July 22, 2003: Stephen Hadley, Rice subordinate, admits the 16 words should have been deleted from the Presidents speech. He offered to resign but was denied by the President.

Newsday reports in “Columnist Blows CIA Agent’s Cover” that their intelligence sources confirmed that Valerie Plame was undercover until Robert Novak outed her, quoting Novak as saying:

“I didn’t dig it out. It was given to me. They thought it was significant. They gave me the name, and I used it.”

July 22, 2003: At a White House news briefing, McClellan, when asked about the administration leaking Plame’s name, states: “That is not the way this president or this White House operates.”

July 22, 2003: Stephen Hadley offers to resign on ’16 words’ buy Bush refuses. Newsday reports Plame was undercover until Novak outed her.

July 23, 2003: Hoon — facing questions about his future over the way Kelly’s name became public — visits the weapons expert’s widow at her request.

July 24, 2003: A CIA attorney leaves a phone message for the Chief of the Counterespionage Section with concerns about the articles, and noticing that a crimes report would be forthcoming.

The CIA reported “possible violations of criminal law” to the Attorney General John Ashcroft. (via Conyers letter reply)

Sept. 14, 2003: Vice President Cheney, on NBC’s Meet the Press, is asked if he had been briefed on Wilson’s findings when Wilson returned from Niger.

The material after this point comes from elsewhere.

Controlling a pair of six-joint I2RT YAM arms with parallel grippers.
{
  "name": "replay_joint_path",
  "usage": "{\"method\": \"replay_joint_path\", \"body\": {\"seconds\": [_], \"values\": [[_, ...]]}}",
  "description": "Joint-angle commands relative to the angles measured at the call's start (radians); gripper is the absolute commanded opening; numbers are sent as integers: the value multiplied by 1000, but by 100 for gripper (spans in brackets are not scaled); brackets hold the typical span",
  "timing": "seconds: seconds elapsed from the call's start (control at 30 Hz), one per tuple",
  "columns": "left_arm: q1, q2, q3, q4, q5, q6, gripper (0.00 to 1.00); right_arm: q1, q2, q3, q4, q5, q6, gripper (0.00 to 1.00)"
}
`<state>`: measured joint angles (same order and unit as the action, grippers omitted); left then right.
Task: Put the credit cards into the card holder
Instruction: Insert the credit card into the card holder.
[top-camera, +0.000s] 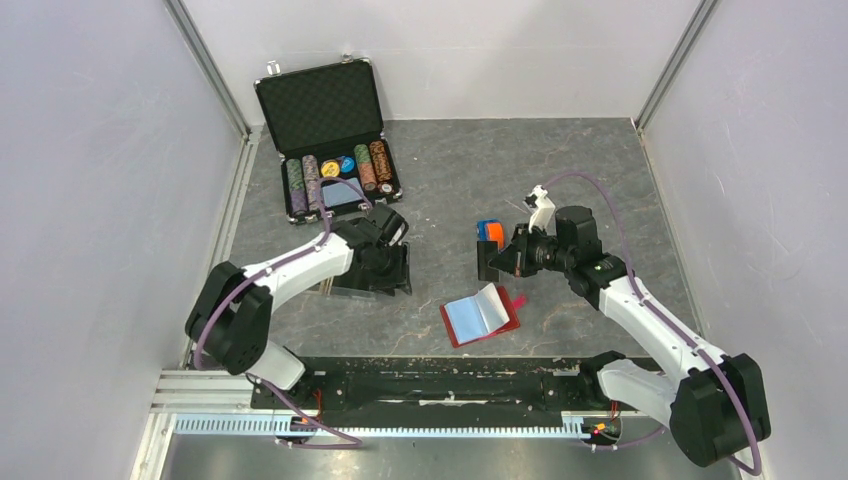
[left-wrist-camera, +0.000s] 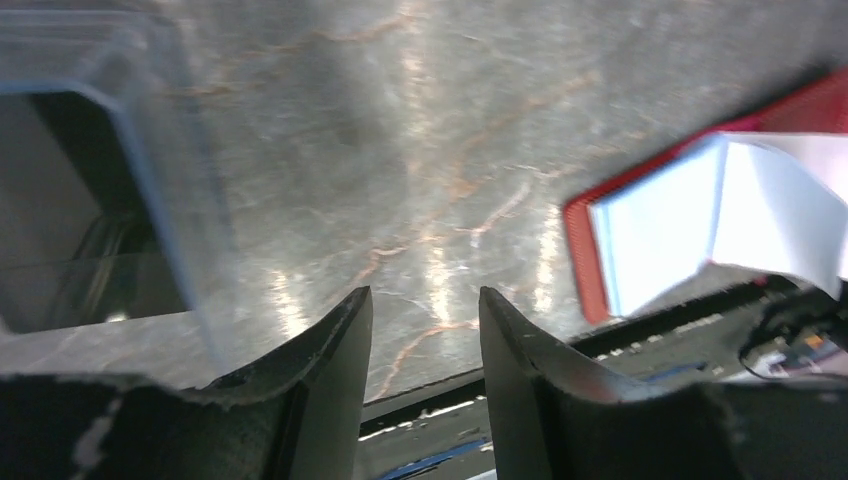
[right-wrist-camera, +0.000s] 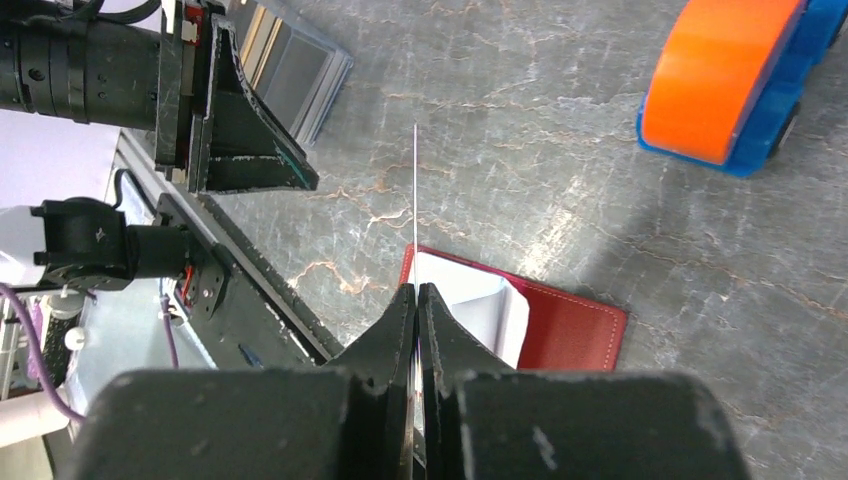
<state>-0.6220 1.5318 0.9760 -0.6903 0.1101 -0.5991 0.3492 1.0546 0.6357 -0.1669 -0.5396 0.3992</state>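
My right gripper (right-wrist-camera: 416, 287) is shut on a thin card (right-wrist-camera: 415, 200), seen edge-on as a fine pale line rising from the fingertips, so its face colour does not show. In the top view this gripper (top-camera: 497, 258) hangs above the table, right of centre. The clear card holder (top-camera: 342, 288) sits at the left, and it shows in the right wrist view (right-wrist-camera: 295, 70) and at the left edge of the left wrist view (left-wrist-camera: 110, 200). My left gripper (top-camera: 388, 268) is open and empty beside the holder, with only bare table between its fingertips (left-wrist-camera: 425, 292).
A red wallet (top-camera: 480, 317) lies open with pale blue and white inserts near the front centre, also in the left wrist view (left-wrist-camera: 700, 200) and the right wrist view (right-wrist-camera: 570, 325). An orange and blue roll (top-camera: 489, 232) sits behind my right gripper. The black chip briefcase (top-camera: 330, 150) stands open at the back left.
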Motion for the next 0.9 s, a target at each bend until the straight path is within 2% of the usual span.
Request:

Cheney responds: “No. I don’t know Joe Wilson. I’ve never met Joe Wilson.” Cheney adds moments later, “I don’t know who sent Joe Wilson. He never submitted a report that I ever saw when he came back.

Sept. 16, 2003: McClellan calls “totally ridiculous” the allegation that presidential adviser Karl Rove was the source of the leak.

28 September 2003: A senior member of the White House tells the Washington Post that at least six reporters had been told of the Plame story before Novak’s column, “purely and simply out of revenge.”